Work item >>
The response should contain all of the records, copied exactly, and none of the images.
◆ ◆ ◆ ◆
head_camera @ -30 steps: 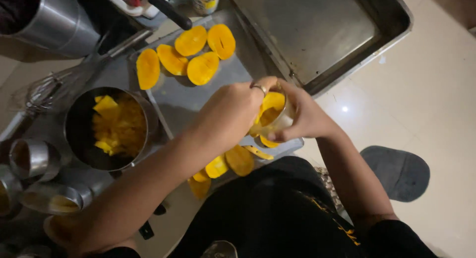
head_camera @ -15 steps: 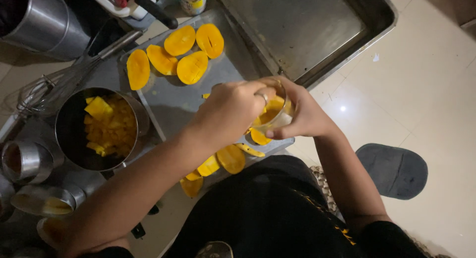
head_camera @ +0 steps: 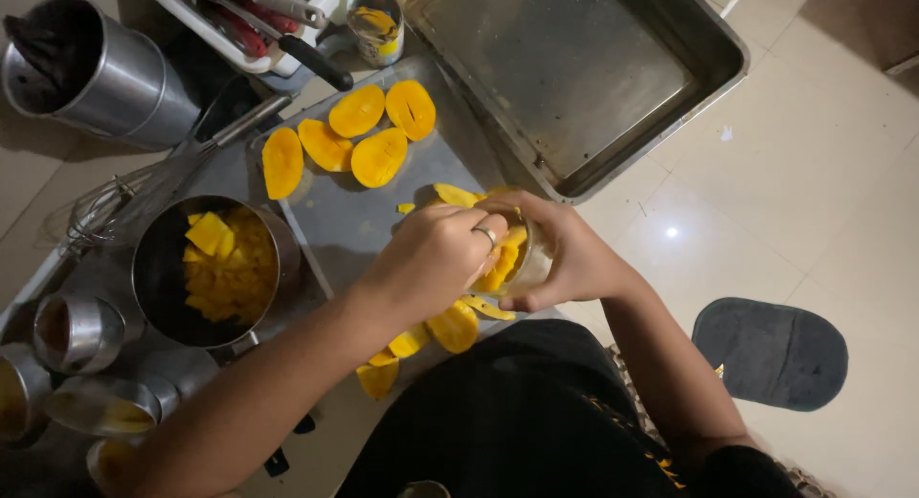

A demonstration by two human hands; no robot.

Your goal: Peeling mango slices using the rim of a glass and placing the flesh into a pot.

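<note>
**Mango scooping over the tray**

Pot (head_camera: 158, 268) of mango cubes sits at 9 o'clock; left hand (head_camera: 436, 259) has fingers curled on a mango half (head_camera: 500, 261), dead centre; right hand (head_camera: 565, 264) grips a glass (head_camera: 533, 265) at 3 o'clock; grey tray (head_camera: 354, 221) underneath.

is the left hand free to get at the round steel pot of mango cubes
Probably not at once: the left hand is busy at the small glass with mango; otherwise the path to the round steel pot looks unobstructed.
</note>
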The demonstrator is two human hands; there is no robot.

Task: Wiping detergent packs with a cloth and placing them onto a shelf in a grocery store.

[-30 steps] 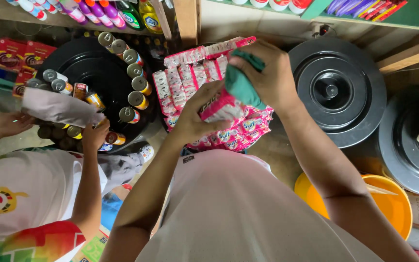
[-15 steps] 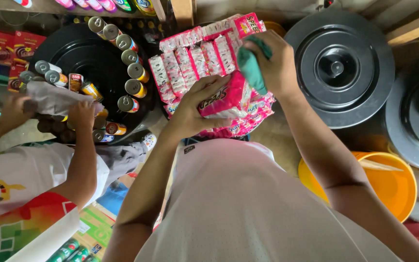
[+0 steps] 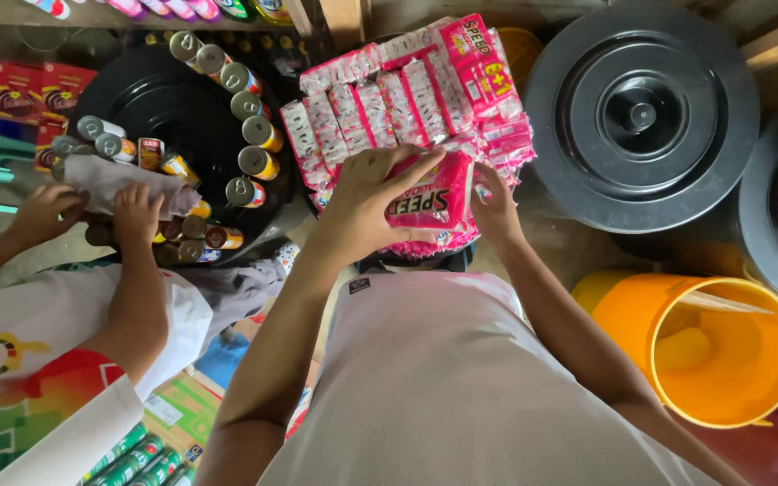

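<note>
A stack of pink-and-white sachet packs lies on a black lid, straight ahead of me. My left hand grips a bright pink packet at the near edge of the stack, fingers spread over its top. My right hand holds the same packet at its right end, with the fingertips tucked behind it. Nothing else is in either hand.
At the left, another person's two hands press a grey cloth on small cans ringed on a black round lid. Black bin lids stand at the right, and an orange bucket is at the lower right. Red boxes sit at the far left.
My right hand has come down from the top of the stack to the packet's right end, and the green cloth it held is out of sight. My left hand stays on the pink packet.
</note>
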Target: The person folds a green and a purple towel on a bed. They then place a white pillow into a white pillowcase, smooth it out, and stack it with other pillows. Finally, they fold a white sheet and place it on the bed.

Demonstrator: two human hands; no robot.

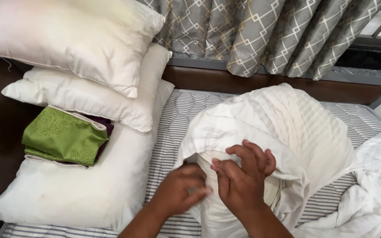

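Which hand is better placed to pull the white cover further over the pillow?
Probably the right hand: its fingers curl over the cover's open edge. The left hand presses the pillow inside.

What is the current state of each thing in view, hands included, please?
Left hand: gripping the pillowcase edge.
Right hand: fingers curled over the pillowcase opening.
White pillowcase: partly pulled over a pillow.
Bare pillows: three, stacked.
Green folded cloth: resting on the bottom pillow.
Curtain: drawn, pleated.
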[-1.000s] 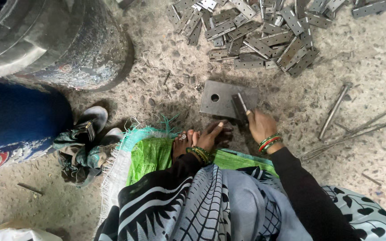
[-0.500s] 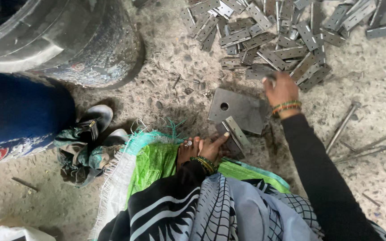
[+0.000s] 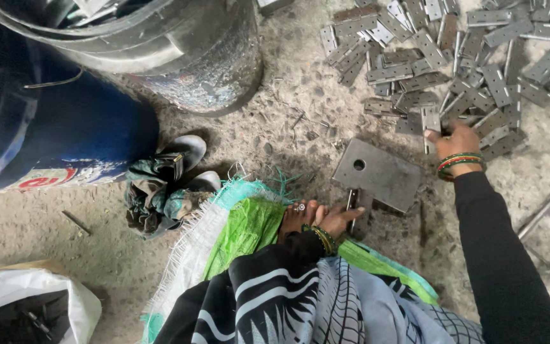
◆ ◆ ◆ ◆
Expected answer >>
head_camera @ -30 steps: 
head_camera @ -15 steps: 
head_camera @ +0 steps: 

A demonstration by two human hands; no robot.

Your goal: Peeling mango slices using the rim of a glass and placing the flesh into a pot.

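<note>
**Mango scooping over the tray**

Pot (head_camera: 158, 268) of mango cubes sits at 9 o'clock; left hand (head_camera: 436, 259) has fingers curled on a mango half (head_camera: 500, 261), dead centre; right hand (head_camera: 565, 264) grips a glass (head_camera: 533, 265) at 3 o'clock; grey tray (head_camera: 354, 221) underneath.

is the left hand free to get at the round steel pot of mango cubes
Probably not at once: the left hand is busy at the small glass with mango; otherwise the path to the round steel pot looks unobstructed.
</note>
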The demonstrator is two human hands; there is no robot.

Task: Wiping detergent packs with a cloth and placing them onto a shelf in a grocery store.

[-30 steps] 
[-15 steps] 
[+0 steps] 

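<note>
A stack of pink-and-white sachet packs lies on a black lid, straight ahead of me. My left hand grips a bright pink packet at the near edge of the stack, fingers spread over its top. My right hand holds the same packet at its right end, with the fingertips tucked behind it. Nothing else is in either hand.
At the left, another person's two hands press a grey cloth on small cans ringed on a black round lid. Black bin lids stand at the right, and an orange bucket is at the lower right. Red boxes sit at the far left.
My right hand has come down from the top of the stack to the packet's right end, and the green cloth it held is out of sight. My left hand stays on the pink packet.
</note>
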Target: The person folds a green and a purple towel on a bed. They then place a white pillow into a white pillowcase, smooth it out, and stack it with other pillows. Finally, they fold a white sheet and place it on the bed.

Demonstrator: two human hands; no robot.


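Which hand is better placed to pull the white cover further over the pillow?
Probably the right hand: its fingers curl over the cover's open edge. The left hand presses the pillow inside.

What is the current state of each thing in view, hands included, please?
Left hand: gripping the pillowcase edge.
Right hand: fingers curled over the pillowcase opening.
White pillowcase: partly pulled over a pillow.
Bare pillows: three, stacked.
Green folded cloth: resting on the bottom pillow.
Curtain: drawn, pleated.
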[-1.000s] 
[-0.500s] 
[+0.000s] 

No additional answer is expected.